Problem: Using the entries below, write out the line with "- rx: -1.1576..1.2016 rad", the line with "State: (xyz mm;", and every line in between, exactly as each is written.

Dataset records:

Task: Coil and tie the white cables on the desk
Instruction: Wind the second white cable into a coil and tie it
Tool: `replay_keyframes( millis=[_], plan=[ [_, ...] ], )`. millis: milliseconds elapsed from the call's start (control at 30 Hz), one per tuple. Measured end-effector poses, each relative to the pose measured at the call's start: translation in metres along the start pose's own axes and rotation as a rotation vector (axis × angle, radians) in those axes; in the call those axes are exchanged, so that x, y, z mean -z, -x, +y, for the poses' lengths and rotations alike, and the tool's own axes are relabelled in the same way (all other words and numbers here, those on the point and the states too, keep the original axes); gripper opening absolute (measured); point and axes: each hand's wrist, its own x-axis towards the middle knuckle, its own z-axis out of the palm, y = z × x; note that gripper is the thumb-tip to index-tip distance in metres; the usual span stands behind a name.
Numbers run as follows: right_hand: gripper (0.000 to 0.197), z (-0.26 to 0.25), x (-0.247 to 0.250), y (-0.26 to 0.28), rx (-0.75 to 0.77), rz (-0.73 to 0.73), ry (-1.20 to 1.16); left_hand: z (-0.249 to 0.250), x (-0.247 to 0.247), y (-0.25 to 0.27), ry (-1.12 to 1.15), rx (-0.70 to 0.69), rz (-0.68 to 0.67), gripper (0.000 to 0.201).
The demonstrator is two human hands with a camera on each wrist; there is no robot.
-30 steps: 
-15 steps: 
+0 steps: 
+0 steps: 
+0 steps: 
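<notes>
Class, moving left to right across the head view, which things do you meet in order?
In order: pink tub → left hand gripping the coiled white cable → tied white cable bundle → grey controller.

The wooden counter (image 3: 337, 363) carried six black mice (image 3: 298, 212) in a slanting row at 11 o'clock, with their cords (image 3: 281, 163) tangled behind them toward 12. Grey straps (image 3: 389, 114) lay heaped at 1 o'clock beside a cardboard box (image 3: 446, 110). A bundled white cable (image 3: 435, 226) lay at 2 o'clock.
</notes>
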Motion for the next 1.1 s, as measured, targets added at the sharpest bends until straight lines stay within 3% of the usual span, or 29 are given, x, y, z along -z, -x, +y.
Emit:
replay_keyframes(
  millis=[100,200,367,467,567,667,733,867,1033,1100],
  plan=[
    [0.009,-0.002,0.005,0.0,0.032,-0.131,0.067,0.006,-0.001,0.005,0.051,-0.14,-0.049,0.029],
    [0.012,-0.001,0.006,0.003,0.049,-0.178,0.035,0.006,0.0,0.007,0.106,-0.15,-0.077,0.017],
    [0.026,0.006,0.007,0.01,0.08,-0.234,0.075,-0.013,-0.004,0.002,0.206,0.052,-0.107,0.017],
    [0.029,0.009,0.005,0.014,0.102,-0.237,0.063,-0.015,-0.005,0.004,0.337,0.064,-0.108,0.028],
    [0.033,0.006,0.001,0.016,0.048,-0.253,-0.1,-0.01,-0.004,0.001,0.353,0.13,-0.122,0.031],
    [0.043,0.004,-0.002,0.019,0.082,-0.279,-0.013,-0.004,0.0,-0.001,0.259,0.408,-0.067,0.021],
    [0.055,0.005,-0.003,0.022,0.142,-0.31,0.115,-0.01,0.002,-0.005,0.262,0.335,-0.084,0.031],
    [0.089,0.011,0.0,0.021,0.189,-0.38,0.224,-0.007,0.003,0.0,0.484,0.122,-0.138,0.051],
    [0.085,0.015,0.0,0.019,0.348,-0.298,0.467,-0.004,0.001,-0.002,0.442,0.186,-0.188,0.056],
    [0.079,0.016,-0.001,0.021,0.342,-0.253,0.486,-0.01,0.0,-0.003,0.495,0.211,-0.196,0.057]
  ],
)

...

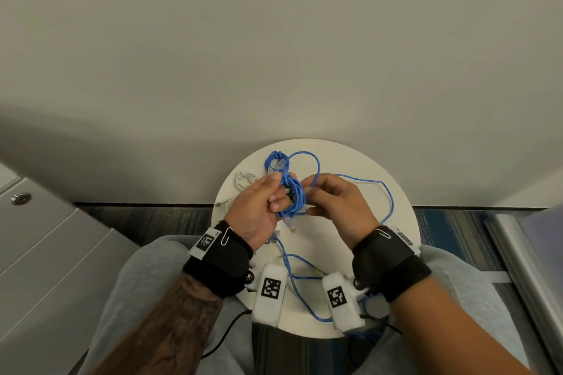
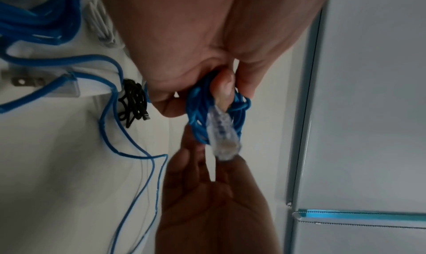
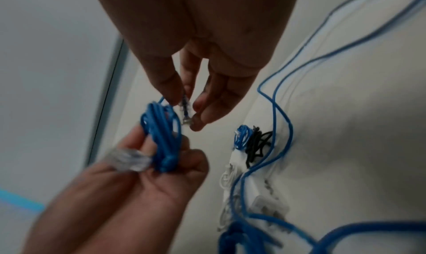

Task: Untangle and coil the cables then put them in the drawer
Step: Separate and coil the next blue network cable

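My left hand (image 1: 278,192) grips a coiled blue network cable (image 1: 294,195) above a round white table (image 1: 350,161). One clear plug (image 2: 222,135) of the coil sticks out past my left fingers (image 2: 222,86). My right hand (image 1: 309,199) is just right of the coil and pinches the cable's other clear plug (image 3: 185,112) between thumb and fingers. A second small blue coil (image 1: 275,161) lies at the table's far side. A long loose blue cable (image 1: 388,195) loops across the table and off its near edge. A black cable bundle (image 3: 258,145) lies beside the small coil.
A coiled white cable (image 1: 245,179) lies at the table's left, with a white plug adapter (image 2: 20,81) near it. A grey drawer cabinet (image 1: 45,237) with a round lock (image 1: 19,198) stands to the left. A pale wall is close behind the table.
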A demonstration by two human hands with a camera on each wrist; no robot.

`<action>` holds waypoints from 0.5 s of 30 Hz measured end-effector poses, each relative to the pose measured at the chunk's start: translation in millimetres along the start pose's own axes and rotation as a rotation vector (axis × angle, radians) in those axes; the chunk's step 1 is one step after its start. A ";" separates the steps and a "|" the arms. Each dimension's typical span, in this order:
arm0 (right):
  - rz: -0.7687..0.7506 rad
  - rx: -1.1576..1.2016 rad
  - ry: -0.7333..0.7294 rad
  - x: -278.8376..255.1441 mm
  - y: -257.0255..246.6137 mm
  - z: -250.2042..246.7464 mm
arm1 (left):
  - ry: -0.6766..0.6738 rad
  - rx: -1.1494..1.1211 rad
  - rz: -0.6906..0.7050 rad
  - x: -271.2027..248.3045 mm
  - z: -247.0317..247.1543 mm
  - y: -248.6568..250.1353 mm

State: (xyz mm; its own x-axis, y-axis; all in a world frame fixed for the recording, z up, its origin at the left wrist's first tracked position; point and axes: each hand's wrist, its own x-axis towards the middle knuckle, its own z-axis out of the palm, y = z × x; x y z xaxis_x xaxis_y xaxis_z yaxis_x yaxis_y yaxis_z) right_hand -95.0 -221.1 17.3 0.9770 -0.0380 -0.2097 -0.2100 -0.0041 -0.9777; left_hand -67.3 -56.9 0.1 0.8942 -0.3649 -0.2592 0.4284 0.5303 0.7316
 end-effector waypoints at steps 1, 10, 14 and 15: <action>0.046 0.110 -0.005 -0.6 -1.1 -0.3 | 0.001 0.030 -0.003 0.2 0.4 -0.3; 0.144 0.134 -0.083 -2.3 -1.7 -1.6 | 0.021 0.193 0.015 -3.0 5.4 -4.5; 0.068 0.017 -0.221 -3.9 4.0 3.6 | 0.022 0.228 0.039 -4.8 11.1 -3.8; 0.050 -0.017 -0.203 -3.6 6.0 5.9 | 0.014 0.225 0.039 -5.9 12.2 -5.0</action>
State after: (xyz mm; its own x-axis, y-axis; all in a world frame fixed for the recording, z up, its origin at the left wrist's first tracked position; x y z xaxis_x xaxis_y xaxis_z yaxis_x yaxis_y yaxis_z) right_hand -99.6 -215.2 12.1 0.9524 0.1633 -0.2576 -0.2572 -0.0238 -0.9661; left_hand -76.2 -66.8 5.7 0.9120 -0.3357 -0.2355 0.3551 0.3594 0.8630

Completed exercise:
  - rx: -1.1576..1.2016 rad
  - ry: -0.7333..0.7294 rad
  - x: -278.8376..255.1441 mm
  - y: -257.0255..246.6137 mm
  - z: -250.2042..246.7464 mm
arm1 (left):
  - ry: -0.6766..0.6738 rad
  - rx: -1.1494..1.1211 rad
  - rz: -0.6906..0.7050 rad
  - x: -271.2027..248.3045 mm
  - z: -247.0317..247.1543 mm
  - y: -248.6568..250.1353 mm

State: (xyz mm; its own x-axis, y-axis; all in a world frame fixed for the recording, z up, its origin at the left wrist's first tracked position; point and axes: each hand's wrist, its own x-axis towards the middle knuckle, its own z-axis out of the palm, y = z × x; x y z xaxis_x xaxis_y xaxis_z yaxis_x yaxis_y yaxis_z) right_hand -95.0 -221.1 17.3 0.9770 -0.0380 -0.2097 -0.2100 -0.0041 -0.9777; left_hand -67.3 -56.9 0.1 0.8942 -0.3649 -0.2592 0.4284 0.5303 0.7316

Here is where the answer stops.